A New Comparative Framework for Estimating Selection on Synonymous Substitutions.

作者信息

Verdonk Hannah, Pivirotto Alyssa, Pavinato Vitor, Hey Jody, Pond Sergei L K

机构信息

Department of Biology, Institute for Genomics and Evolutionary Medicine, Temple University, Philadelphia, PA, USA.
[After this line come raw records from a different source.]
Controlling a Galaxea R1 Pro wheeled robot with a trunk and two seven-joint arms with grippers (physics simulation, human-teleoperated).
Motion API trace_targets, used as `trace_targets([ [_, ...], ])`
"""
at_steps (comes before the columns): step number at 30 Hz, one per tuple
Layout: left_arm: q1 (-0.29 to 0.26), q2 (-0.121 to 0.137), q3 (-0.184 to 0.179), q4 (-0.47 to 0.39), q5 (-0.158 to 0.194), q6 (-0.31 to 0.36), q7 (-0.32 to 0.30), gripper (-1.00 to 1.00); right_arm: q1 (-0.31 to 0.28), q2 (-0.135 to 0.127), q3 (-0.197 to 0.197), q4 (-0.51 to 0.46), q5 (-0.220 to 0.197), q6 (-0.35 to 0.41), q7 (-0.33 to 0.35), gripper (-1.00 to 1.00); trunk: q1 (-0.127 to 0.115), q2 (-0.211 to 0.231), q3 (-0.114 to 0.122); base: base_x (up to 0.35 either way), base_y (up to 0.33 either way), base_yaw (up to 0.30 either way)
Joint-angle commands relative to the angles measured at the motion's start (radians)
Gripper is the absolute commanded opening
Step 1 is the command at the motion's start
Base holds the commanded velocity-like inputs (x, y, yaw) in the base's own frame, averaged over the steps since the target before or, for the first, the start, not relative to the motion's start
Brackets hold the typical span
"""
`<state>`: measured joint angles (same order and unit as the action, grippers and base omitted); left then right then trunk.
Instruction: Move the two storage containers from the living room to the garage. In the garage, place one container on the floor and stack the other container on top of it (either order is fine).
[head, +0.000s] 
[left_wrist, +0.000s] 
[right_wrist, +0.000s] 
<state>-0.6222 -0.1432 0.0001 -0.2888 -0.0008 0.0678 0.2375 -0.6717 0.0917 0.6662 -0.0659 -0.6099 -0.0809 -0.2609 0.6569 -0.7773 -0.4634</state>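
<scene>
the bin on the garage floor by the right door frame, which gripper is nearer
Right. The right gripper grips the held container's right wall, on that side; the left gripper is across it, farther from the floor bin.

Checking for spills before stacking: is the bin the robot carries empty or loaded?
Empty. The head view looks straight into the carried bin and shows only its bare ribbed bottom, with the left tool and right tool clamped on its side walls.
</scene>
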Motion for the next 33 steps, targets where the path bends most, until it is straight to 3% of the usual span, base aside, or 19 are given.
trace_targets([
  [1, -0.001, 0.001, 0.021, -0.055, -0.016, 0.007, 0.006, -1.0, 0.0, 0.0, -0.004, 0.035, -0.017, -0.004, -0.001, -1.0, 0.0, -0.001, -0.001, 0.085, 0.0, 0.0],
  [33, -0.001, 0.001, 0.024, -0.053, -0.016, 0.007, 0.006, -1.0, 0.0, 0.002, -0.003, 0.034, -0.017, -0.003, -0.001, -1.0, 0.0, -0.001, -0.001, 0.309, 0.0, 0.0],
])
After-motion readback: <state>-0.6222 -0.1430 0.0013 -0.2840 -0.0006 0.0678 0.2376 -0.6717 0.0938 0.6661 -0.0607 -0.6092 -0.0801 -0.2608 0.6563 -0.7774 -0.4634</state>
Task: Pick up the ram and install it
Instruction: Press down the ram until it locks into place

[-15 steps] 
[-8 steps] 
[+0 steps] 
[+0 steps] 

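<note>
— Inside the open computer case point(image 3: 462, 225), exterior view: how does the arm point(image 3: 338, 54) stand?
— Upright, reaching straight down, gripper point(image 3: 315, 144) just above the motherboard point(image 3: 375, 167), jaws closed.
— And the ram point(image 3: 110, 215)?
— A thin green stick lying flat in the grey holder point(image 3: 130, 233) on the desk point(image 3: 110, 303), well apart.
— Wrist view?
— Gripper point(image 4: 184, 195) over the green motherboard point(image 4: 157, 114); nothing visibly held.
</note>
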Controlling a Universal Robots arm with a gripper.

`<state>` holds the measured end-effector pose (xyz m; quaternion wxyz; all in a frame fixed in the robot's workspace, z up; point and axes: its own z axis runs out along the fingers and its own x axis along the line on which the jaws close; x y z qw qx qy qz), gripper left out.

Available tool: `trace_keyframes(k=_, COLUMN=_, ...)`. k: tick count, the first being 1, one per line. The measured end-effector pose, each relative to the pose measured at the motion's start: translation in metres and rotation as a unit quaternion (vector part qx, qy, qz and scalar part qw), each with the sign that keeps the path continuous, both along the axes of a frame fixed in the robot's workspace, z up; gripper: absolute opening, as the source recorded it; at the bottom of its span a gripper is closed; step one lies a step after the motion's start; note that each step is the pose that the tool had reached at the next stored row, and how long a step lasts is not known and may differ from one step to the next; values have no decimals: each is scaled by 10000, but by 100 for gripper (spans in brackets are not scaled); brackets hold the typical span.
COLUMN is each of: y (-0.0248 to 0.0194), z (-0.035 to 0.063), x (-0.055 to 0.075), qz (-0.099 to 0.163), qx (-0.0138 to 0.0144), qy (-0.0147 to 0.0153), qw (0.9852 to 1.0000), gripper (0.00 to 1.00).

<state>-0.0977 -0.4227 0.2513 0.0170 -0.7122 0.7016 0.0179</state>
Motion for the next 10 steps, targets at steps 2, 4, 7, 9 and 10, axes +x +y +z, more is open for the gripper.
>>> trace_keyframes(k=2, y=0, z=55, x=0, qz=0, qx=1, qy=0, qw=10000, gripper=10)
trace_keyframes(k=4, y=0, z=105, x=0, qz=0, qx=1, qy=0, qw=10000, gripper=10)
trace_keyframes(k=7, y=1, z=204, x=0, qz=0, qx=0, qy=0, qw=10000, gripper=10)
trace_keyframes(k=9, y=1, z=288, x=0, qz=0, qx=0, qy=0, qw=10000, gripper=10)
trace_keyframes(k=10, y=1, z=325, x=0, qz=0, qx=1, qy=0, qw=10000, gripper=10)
Department of Biology, Center for Computational Genetics and Genomics, Temple University, Philadelphia, PA, USA.

出版信息

Mol Biol Evol. 2025 Apr 1;42(4). doi: 10.1093/molbev/msaf068.

Abstract

Selection on synonymous codon usage is a well-known and widespread phenomenon, yet existing models often do not account for it or its effect on synonymous substitution rates. In this article, we develop and expand the capabilities of multiclass synonymous substitution (MSS) models, which account for such selection by partitioning synonymous substitutions into 2 or more classes and estimating a relative substitution rate for each class, while accounting for important confounders like mutation bias. We identify extensive heterogeneity among relative synonymous substitution rates in an empirical dataset of ∼12,000 gene alignments from 12 Drosophila species. We validate model performance using data simulated under a forward population genetic simulation, demonstrating that MSS models are robust to model misspecification. MSS rates are significantly correlated with other covariates of selection on codon usage (population-level polymorphism data and tRNA abundance data), suggesting that models can detect weak signatures of selection on codon usage. With the MSS model, we can now study selection on synonymous substitutions in diverse taxa, independent of any a priori assumptions about the forces driving that selection.

摘要

对同义密码子使用的选择是一个广为人知且普遍存在的现象,然而现有的模型往往没有考虑到这一点,也没有考虑到它对同义替换率的影响。在本文中,我们开发并扩展了多类同义替换(MSS)模型的功能,该模型通过将同义替换划分为两个或更多类别,并估计每个类别的相对替换率来考虑这种选择,同时考虑到诸如突变偏差等重要的混杂因素。我们在一个由12种果蝇的约12,000个基因比对组成的实证数据集中,识别出相对同义替换率之间存在广泛的异质性。我们使用在前向群体遗传模拟下模拟的数据验证了模型性能,证明MSS模型对模型设定错误具有鲁棒性。MSS率与密码子使用选择的其他协变量(群体水平的多态性数据和tRNA丰度数据)显著相关,这表明该模型能够检测到密码子使用选择的微弱信号。有了MSS模型,我们现在可以研究不同分类群中同义替换的选择,而无需依赖于关于驱动该选择的力量的任何先验假设。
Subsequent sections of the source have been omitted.